BOR, best overall response; BPI, Brief Pain Inventory; DOR, duration of response; ORR, objective response rate; PROMIS, Patient-Reported Outcomes Measurement Information System − Physical Function scale; RECIST, Response Evaluation Criteria in Solid Tumors; ROM, range of motion; SAE, serious adverse event; TEAE, treatment-emergent adverse event; TGCT, tenosynovial giant cell tumor; TVS, tumor volume score

Overall, TEAEs associated with pexidartinib are typically transient and reversible, with a risk profile often comparing favorably with radiotherapy/surgery [14]. However, clinicians must consider the risk/benefit on an individual-patient basis when assessing pexidartinib suitability, with careful patient selection and monitoring of liver function advised [48, 72].

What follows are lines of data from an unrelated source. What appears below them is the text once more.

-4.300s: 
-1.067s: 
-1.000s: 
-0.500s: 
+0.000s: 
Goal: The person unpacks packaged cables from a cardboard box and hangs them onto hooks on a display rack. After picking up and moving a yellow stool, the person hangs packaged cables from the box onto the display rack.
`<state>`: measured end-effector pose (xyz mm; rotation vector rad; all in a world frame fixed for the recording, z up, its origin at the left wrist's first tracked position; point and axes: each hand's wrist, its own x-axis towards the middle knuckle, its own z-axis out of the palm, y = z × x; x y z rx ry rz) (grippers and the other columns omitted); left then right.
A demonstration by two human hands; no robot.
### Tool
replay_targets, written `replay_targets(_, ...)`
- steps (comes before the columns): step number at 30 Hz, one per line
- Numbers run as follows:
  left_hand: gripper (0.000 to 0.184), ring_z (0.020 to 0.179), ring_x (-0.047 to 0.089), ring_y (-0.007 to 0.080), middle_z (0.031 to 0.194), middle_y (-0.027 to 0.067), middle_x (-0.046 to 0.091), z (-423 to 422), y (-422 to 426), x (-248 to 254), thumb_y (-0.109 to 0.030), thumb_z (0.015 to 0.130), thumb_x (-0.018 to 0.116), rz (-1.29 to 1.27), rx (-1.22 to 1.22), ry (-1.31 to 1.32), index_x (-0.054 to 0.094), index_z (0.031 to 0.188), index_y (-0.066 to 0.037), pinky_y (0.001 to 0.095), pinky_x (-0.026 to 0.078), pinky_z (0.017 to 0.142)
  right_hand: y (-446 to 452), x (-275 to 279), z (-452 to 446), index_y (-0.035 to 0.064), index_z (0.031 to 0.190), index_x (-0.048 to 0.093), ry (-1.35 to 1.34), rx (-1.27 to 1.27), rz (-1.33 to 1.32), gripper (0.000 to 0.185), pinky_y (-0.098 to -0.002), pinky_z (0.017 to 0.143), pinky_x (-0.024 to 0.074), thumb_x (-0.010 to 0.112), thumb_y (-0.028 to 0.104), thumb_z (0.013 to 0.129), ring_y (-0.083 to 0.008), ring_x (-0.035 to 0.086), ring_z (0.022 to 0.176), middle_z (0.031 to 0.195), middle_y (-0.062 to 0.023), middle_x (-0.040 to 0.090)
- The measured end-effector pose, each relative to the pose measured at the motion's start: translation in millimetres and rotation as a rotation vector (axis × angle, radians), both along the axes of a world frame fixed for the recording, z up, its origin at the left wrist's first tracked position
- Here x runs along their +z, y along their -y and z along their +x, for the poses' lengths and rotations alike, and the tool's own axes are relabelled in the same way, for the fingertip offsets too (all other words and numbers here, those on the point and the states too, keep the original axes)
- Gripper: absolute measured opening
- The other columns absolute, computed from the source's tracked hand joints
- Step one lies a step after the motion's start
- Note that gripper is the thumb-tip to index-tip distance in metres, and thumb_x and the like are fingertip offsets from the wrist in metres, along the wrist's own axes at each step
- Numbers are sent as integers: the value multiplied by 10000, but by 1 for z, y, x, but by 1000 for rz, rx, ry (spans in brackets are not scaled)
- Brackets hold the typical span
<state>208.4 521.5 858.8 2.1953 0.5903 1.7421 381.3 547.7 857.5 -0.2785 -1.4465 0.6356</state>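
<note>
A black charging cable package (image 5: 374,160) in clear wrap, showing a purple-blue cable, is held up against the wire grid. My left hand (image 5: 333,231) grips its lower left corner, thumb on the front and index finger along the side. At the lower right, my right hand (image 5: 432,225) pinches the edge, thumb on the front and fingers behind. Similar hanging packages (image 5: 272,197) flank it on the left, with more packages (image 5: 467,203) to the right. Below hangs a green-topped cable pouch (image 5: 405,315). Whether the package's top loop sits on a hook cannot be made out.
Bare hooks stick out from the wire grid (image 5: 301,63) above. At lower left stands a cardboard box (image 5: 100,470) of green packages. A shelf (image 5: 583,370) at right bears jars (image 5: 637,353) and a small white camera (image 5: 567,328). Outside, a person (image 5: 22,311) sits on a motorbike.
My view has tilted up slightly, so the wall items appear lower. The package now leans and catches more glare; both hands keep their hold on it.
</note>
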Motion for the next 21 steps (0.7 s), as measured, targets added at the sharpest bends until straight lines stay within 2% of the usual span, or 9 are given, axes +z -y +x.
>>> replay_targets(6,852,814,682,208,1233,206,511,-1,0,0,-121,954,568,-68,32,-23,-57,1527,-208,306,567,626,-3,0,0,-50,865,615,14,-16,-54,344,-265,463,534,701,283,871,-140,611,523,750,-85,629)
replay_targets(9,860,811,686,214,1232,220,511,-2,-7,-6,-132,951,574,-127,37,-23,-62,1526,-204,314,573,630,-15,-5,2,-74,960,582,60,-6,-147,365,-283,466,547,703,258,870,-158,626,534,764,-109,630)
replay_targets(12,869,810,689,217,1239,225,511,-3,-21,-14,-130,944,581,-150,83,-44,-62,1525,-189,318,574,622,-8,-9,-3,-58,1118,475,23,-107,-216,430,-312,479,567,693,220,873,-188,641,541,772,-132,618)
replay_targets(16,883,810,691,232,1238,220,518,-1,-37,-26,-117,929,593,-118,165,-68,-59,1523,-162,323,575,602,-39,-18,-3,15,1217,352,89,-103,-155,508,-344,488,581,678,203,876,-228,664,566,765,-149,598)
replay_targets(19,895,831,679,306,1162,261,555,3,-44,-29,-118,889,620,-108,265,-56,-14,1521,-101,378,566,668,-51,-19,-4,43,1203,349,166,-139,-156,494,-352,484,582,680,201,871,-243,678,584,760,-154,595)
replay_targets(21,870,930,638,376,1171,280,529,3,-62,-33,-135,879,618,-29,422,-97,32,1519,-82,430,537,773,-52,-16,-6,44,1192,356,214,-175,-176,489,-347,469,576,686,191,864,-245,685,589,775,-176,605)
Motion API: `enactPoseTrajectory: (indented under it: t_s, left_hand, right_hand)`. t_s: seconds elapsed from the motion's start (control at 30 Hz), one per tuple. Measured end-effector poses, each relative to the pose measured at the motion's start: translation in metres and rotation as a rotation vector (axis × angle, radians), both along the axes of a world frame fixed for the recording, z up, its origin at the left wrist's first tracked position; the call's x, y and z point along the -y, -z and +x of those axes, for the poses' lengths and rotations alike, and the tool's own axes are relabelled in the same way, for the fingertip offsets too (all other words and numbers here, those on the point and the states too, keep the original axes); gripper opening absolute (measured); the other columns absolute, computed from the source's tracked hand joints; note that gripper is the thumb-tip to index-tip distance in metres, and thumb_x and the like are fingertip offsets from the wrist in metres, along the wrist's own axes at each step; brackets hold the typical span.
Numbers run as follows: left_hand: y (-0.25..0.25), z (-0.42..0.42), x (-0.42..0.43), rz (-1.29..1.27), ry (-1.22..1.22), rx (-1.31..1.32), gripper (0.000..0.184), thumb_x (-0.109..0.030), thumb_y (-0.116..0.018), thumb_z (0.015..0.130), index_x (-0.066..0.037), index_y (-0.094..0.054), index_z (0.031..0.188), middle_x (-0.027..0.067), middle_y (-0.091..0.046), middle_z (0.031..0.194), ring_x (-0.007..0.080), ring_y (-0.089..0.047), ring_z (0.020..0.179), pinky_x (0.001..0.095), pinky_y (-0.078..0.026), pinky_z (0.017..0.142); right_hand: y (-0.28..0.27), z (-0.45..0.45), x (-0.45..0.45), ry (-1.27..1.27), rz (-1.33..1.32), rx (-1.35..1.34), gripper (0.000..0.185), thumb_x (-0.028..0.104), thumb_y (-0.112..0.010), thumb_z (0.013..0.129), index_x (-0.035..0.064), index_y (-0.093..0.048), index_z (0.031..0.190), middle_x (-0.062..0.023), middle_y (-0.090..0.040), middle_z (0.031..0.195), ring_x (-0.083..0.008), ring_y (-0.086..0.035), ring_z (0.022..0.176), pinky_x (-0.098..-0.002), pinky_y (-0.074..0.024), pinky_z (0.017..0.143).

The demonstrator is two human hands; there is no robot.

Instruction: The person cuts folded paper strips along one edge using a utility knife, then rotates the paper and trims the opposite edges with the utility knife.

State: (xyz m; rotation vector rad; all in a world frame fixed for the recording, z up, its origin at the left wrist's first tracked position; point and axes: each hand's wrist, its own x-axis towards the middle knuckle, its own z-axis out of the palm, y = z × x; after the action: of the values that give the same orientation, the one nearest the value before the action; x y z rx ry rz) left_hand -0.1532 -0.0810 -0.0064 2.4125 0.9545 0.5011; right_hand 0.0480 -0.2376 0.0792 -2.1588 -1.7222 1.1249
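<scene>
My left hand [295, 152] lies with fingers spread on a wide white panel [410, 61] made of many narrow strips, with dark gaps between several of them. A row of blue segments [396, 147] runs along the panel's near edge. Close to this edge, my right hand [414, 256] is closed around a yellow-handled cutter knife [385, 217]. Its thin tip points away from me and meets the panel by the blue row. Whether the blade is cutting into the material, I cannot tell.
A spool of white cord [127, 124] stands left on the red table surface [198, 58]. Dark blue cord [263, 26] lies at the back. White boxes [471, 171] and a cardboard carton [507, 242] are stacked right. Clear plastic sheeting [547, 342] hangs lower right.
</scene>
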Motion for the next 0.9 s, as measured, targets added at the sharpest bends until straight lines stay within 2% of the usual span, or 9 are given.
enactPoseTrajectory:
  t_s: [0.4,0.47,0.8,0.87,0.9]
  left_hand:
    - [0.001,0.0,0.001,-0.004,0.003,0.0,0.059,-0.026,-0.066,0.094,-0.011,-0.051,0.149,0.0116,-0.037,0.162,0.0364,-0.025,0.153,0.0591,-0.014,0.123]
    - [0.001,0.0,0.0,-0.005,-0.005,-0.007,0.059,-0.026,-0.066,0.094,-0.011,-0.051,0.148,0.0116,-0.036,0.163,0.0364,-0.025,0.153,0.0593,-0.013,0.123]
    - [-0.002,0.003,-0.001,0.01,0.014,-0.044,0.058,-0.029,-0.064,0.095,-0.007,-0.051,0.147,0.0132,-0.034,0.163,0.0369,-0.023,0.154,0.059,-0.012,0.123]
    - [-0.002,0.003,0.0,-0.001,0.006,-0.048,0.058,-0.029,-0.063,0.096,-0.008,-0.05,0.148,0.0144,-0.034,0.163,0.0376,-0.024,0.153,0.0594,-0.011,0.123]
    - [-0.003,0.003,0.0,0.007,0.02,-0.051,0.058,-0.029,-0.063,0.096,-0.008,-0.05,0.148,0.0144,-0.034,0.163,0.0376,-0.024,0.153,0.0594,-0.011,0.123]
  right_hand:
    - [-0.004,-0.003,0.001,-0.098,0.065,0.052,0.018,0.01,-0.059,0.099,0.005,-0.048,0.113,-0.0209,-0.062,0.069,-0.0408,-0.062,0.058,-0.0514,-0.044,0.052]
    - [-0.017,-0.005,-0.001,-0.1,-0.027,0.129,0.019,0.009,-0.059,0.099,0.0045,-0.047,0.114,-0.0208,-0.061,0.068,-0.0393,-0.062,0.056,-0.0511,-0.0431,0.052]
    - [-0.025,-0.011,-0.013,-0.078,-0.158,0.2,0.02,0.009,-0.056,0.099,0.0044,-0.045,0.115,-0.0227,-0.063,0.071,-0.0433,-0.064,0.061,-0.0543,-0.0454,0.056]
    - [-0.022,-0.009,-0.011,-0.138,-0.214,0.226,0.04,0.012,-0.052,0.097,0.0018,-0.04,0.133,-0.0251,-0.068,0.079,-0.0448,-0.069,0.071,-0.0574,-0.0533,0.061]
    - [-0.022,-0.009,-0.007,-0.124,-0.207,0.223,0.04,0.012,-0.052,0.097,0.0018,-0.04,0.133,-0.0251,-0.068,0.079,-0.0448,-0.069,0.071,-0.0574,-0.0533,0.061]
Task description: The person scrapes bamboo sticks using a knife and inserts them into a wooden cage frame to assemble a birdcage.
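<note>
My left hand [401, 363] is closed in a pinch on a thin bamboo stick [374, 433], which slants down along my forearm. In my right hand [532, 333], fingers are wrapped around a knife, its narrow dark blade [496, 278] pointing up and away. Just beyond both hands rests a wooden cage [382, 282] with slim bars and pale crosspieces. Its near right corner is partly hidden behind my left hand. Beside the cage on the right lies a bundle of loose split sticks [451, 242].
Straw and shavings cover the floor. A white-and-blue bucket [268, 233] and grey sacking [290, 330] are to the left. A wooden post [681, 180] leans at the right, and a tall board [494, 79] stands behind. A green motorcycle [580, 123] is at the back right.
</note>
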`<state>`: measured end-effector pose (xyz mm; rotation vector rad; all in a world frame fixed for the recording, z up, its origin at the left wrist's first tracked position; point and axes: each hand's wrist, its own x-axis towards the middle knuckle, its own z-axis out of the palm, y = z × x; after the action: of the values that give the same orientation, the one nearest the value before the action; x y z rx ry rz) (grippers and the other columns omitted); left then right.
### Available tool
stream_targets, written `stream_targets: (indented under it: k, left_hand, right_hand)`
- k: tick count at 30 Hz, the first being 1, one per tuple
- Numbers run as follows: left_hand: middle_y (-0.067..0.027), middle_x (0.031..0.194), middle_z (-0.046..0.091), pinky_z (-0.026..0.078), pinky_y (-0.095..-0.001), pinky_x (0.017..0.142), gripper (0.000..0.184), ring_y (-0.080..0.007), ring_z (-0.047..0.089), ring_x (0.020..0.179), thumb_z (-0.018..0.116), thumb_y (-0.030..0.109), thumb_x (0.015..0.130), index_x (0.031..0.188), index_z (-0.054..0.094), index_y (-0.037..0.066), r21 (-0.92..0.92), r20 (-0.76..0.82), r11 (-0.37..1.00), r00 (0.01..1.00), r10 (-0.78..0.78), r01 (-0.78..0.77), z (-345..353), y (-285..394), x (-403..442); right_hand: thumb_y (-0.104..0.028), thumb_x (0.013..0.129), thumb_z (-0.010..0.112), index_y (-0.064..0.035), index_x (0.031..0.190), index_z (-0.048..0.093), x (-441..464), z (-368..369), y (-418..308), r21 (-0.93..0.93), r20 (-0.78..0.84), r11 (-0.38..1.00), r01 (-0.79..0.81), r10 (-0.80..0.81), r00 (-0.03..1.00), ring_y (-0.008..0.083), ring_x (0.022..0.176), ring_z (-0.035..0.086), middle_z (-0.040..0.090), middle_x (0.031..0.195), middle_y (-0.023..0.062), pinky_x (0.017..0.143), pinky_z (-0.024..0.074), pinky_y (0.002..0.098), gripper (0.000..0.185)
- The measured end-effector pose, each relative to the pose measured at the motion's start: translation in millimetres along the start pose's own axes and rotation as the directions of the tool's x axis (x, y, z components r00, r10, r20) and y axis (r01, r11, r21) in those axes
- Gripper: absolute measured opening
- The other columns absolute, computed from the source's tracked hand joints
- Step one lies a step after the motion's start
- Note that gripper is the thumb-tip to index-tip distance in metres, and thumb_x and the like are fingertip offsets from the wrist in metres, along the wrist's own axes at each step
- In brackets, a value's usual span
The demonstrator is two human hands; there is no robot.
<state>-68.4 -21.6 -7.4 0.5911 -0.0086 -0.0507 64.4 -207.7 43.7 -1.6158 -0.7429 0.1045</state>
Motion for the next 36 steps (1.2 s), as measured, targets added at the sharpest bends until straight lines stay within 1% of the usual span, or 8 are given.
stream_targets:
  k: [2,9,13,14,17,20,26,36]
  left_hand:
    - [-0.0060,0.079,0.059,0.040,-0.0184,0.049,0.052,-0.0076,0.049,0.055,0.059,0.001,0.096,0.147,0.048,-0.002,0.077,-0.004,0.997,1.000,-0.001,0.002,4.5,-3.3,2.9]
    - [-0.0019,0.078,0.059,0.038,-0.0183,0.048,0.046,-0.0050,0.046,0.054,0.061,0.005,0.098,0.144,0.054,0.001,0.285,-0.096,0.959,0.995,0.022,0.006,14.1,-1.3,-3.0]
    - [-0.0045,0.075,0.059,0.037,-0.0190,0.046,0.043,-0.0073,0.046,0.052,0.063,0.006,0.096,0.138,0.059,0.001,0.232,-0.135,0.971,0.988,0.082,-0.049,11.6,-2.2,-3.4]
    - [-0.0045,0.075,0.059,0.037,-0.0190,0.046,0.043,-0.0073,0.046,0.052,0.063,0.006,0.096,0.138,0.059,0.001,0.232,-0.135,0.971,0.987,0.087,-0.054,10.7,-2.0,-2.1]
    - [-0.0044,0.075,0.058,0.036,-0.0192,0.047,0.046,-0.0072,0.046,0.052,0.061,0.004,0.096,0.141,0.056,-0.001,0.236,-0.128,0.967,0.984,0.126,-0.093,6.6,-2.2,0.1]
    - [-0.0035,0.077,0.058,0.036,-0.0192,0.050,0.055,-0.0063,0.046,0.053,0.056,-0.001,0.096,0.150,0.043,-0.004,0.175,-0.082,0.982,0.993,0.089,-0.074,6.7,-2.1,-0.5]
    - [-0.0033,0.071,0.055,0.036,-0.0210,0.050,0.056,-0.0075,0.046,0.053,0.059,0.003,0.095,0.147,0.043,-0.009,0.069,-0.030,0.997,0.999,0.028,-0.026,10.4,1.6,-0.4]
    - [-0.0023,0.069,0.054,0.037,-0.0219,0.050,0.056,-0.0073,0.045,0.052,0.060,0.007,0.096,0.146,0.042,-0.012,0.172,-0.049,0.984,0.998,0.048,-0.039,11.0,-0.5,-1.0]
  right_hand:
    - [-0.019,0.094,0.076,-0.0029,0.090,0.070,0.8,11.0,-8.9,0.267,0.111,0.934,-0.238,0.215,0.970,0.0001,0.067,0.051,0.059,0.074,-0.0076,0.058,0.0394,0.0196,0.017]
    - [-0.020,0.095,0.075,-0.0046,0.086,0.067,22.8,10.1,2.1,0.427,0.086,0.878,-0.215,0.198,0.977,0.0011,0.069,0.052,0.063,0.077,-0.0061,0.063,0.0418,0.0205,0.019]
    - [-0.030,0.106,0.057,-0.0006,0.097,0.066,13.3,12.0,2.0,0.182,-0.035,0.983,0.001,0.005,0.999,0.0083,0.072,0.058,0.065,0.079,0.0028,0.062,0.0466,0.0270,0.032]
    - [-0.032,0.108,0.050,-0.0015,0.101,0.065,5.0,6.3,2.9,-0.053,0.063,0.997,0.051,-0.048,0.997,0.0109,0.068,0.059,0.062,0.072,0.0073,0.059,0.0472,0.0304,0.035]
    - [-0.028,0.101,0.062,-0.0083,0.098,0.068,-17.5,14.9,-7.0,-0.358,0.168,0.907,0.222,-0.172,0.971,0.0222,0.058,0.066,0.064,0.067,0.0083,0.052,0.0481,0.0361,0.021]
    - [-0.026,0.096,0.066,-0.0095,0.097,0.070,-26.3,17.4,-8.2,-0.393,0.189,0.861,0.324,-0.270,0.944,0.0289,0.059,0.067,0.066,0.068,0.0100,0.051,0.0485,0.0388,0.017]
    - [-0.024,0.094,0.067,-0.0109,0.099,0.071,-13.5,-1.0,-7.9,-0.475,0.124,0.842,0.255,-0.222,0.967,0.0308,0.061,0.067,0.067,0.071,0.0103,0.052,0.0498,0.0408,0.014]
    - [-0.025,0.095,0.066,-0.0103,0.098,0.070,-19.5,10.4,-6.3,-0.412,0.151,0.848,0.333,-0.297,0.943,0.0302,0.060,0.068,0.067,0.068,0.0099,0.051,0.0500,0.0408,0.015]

Optimizing pexidartinib treatment for patients with TGCT

Following the phase 3 ENLIVEN study, more recent analyses have begun to evaluate the efficacy of pexidartinib across settings beyond those used in clinical trials to date, in order to improve and optimize pexidartinib treatment for real-world patients with TGCT. These include evaluation of the pharmacokinetic impact of food on pexidartinib and between demographic populations, discontinuation and rechallenge with pexidartinib, and use of pexidartinib in the perioperative setting and among pediatric patients with TGCT. Results of these studies may therefore more closely reflect the utility of pexidartinib in real-world settings, and may help inform clinical decision-making.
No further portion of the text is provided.